— Подумаешь! Так вы и знаете, как устроить приятную жизнь, — засмеялся четвертый. — Есть и пить, петь и плясать, читать изречения и слушать стихи жалких поэтов! Нет, я бы устроил свою жизнь совершенно иначе. У него прекрасные кони и верблюды и куча денег. На его месте я пустился бы в путь и ехал бы ехал до края света, до самой Московии, до франкской земли. Чтобы поглядеть чудеса света, я не побоялся бы самой дальней дороги. Вот как бы я поступил, будь я на его месте.
— Юность — прекрасная пора и радостный возраст, — молвил невзрачный с виду старик, стоявший неподалеку и слышавший их речи. — Но позвольте мне сказать, что юность неразумна и болтает зря, сама не понимая, что делает.
— Что вы хотите сказать, старичок? — с удивлением спросили юноши. — Вы, может быть, имеете нас в виду? Какое вам дело, порицаем мы образ жизни шейха или нет?
— Если один знает что-либо лучше другого, пусть он исправит его заблуждение — так повелел пророк, — возразил старик. — Правда, небо благословило шейха богатством, у него есть все, чего пожелает душа; но хмур и печален он не без причины. Вы полагаете, он всегда был таким? Нет, я видел его пятнадцать лет тому назад; тогда он был весел и бодр, как газель, жил радостно и наслаждался жизнью. В те дни у него был сын, радость его очей, красивый и образованный; и всякий, кто его видел и слышал, завидовал шейху, владевшему таким сокровищем, ибо сыну шел всего десятый год, а учен он был как другой едва ли бывает и на восемнадцатом.

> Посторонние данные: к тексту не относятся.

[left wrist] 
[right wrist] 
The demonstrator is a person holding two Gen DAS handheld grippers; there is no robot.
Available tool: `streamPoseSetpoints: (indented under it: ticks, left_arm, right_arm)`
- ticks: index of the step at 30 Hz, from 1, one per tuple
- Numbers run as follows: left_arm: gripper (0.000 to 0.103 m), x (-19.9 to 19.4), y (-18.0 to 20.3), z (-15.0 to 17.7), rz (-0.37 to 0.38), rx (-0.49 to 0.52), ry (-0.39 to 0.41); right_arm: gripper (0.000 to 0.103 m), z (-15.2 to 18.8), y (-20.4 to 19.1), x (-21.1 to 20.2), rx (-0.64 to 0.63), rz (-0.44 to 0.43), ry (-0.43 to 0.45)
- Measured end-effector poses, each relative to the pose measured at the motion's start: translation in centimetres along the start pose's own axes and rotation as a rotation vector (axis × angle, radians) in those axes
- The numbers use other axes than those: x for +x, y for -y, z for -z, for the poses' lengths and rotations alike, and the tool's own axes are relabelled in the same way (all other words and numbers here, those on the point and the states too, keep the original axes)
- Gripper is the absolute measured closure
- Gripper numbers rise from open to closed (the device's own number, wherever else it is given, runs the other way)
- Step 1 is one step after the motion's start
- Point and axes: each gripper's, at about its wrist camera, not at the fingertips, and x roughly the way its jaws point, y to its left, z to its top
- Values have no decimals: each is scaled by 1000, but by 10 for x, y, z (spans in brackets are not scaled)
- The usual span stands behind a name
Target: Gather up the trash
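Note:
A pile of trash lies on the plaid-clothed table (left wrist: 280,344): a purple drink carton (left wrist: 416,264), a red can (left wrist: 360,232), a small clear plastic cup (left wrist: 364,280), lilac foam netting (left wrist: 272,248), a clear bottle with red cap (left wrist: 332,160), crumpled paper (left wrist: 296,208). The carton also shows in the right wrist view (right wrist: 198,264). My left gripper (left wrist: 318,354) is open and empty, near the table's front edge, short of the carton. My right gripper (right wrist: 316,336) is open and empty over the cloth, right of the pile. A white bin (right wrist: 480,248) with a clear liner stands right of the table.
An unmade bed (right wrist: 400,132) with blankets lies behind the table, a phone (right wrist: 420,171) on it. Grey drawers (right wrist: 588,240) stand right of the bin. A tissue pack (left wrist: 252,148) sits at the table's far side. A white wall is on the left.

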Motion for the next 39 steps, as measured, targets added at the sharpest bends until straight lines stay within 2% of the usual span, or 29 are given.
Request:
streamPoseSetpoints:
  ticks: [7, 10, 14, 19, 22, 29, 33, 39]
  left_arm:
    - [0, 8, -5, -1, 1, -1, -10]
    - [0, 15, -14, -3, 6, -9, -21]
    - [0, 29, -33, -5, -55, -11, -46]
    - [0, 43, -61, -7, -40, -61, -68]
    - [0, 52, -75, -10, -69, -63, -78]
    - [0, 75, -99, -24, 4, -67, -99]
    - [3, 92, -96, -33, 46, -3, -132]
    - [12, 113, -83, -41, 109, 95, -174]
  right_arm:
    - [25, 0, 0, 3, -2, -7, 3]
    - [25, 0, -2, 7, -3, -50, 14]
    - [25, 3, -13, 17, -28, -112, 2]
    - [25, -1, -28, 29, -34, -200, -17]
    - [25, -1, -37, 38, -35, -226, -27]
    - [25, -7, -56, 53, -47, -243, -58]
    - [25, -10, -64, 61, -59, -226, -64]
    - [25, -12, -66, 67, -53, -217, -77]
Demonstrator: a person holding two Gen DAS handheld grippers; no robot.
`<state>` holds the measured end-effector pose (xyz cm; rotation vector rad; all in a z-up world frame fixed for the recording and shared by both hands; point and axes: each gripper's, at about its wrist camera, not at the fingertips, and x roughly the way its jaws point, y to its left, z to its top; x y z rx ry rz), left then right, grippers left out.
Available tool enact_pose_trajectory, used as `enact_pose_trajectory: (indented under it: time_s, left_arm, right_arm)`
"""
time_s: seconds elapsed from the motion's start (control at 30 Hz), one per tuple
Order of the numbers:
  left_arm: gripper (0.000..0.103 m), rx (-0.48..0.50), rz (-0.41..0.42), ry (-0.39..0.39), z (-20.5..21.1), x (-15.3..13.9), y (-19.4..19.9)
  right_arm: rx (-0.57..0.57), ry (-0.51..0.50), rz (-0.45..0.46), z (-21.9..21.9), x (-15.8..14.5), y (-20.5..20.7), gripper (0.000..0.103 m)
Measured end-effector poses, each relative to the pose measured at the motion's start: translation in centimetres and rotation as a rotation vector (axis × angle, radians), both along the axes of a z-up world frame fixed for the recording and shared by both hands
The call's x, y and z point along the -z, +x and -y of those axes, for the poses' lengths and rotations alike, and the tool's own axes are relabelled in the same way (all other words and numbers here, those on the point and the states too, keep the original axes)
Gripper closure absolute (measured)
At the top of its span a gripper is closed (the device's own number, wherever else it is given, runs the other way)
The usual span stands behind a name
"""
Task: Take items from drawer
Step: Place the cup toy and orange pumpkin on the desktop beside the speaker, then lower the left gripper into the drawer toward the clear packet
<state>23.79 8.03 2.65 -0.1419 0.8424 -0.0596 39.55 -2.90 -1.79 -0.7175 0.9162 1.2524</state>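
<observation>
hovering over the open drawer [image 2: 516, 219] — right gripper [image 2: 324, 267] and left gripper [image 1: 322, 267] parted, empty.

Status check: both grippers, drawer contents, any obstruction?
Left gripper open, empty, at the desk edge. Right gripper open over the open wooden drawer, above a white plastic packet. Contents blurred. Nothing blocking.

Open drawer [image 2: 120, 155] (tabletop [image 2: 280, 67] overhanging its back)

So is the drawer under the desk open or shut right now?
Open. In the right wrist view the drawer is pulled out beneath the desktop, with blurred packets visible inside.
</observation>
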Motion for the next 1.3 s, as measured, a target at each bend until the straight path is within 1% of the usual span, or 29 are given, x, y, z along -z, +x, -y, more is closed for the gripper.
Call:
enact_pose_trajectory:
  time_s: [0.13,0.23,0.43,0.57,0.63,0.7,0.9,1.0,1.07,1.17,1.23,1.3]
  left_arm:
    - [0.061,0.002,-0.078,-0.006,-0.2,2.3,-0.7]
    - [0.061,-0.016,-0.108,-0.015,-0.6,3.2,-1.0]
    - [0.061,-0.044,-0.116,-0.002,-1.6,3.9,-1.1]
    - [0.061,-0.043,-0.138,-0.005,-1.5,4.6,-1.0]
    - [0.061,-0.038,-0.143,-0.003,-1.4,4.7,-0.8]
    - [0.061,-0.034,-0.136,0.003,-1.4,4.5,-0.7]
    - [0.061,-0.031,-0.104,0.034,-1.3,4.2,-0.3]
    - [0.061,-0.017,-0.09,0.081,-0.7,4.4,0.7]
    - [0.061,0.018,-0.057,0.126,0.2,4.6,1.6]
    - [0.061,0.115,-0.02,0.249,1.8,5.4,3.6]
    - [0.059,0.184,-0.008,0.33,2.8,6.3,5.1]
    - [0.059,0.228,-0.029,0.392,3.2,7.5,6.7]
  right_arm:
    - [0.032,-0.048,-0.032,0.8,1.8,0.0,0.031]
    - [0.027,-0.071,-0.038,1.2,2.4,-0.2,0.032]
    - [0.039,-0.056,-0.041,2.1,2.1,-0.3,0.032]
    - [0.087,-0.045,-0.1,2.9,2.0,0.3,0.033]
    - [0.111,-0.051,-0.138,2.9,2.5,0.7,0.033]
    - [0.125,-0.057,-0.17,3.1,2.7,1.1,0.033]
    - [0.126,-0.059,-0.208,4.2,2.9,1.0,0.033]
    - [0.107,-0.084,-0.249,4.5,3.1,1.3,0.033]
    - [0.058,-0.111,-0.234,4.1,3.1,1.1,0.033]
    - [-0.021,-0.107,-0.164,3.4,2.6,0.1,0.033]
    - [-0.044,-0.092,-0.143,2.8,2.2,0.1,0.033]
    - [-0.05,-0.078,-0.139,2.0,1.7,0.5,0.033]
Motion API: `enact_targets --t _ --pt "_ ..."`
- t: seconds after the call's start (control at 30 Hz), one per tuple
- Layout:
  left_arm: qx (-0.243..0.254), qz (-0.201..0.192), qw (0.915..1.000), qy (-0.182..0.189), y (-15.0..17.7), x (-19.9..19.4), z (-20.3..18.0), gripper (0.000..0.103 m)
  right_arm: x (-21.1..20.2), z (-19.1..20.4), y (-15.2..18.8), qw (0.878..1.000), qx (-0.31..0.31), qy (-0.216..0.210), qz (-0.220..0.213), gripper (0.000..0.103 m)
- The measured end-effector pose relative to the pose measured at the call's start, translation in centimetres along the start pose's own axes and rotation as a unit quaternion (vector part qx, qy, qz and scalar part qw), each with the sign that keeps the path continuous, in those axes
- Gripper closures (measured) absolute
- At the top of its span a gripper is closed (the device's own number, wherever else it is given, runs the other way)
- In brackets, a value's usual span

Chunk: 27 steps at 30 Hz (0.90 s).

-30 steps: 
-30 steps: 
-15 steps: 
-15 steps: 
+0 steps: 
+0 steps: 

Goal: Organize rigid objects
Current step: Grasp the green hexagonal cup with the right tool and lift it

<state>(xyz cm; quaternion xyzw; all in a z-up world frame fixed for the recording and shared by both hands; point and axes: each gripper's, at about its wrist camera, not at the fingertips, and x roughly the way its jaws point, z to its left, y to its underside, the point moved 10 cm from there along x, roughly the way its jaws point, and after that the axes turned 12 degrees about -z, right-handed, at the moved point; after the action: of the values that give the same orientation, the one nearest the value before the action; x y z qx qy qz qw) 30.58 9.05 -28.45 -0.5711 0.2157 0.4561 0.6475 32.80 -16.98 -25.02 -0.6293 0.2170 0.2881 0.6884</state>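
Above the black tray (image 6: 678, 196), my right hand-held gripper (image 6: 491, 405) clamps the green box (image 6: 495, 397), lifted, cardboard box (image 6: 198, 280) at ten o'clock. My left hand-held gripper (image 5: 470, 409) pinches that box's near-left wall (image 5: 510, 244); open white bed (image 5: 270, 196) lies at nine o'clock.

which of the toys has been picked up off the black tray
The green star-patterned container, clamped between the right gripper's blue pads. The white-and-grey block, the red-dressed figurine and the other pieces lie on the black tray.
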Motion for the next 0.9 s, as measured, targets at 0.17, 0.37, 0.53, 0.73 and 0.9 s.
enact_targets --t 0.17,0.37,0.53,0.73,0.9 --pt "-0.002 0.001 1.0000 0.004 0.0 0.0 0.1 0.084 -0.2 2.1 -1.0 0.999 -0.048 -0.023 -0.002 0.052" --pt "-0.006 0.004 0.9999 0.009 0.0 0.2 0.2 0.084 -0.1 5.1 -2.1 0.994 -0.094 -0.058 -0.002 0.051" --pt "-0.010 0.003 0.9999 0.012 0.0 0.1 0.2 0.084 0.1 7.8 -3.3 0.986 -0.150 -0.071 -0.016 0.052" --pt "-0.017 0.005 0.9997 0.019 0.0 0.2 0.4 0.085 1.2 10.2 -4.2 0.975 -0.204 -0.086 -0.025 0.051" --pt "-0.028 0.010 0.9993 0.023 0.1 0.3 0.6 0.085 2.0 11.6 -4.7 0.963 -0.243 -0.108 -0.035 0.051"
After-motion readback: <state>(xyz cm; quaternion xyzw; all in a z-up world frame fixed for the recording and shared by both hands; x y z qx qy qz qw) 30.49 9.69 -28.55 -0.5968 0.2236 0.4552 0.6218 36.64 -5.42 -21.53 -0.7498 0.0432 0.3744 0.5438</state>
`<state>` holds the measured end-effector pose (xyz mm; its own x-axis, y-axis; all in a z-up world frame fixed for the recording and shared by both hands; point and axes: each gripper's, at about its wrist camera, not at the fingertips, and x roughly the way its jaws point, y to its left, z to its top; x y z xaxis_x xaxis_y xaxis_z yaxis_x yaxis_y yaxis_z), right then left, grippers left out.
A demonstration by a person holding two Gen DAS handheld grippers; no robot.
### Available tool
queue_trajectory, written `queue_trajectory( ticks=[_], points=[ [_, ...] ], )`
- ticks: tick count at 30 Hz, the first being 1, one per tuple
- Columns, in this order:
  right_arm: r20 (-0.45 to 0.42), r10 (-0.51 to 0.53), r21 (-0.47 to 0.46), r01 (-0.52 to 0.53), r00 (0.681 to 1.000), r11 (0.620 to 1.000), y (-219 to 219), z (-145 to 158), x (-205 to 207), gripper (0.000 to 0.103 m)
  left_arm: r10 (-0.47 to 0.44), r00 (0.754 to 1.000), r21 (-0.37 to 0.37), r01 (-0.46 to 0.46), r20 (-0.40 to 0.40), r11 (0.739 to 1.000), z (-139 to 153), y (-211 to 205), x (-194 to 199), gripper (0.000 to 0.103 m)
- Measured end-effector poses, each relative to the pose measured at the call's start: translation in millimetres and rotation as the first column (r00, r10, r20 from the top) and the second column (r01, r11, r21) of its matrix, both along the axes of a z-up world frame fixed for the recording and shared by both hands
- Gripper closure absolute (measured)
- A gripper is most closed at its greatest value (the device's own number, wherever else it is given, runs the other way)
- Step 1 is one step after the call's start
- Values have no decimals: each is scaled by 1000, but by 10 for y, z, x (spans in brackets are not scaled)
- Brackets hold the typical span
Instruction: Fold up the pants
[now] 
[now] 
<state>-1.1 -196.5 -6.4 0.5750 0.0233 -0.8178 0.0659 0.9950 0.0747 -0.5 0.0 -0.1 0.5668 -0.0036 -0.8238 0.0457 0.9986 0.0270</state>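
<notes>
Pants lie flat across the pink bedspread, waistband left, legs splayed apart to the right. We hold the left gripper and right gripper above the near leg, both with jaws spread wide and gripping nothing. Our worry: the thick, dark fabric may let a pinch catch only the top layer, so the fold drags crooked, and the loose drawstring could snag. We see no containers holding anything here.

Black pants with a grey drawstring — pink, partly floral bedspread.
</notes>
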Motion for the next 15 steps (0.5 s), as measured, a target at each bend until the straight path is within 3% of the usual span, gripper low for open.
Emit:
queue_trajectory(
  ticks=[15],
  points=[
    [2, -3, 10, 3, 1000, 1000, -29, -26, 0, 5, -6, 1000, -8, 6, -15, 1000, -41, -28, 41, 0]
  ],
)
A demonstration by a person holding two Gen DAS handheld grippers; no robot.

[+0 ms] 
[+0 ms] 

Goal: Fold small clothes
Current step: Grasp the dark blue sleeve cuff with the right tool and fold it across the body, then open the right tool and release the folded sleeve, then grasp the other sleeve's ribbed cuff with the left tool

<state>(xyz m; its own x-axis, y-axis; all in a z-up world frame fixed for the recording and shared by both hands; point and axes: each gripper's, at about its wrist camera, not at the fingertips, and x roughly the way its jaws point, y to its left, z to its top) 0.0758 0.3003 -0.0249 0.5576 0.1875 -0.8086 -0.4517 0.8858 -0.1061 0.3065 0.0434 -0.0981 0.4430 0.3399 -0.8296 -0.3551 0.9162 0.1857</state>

— И он умер? Бедный шейх! — воскликнул молодой писец.
— Для него было бы утешением узнать, что сын его вернулся в отчий дом, в обитель пророка, где ему жилось бы лучше, чем здесь, в Александрии. Но то, что пережил он, гораздо хуже. То было время, когда франки, как голодные волки, напали на нашу землю и затеяли с нами войну. Они покорили Александрию и отсюда делали набеги в глубь страны и воевали с мамелюками. Шейх был умным человеком и умел с ними ладить. Но то ли они позарились на его богатство, то ли он помог своим единоверцам, точно не знаю, — словом, как-то они пришли к нему в дом и обвинили его в том, что он тайно снабжает мамелюков оружием, лошадьми и продовольствием. Как он ни доказывал свою невиновность, ничто не помогло, ибо франки народ грубый и жестокосердный и идут на все, когда дело касается денег. Итак, они забрали заложником к себе его юного сына по имени Кайрам. Он предложил за него много денег, но франки не отпустили его и хотели вынудить шейха повысить выкуп. Тут вдруг их паша, или как там его, отдал приказ готовиться к отплытию. В Александрии об этом никто не знал, и они уплыли в открытое море, а маленького Кайрама, сына Али-Бану, они, верно, увезли с собой, так как больше никто о нем не слышал.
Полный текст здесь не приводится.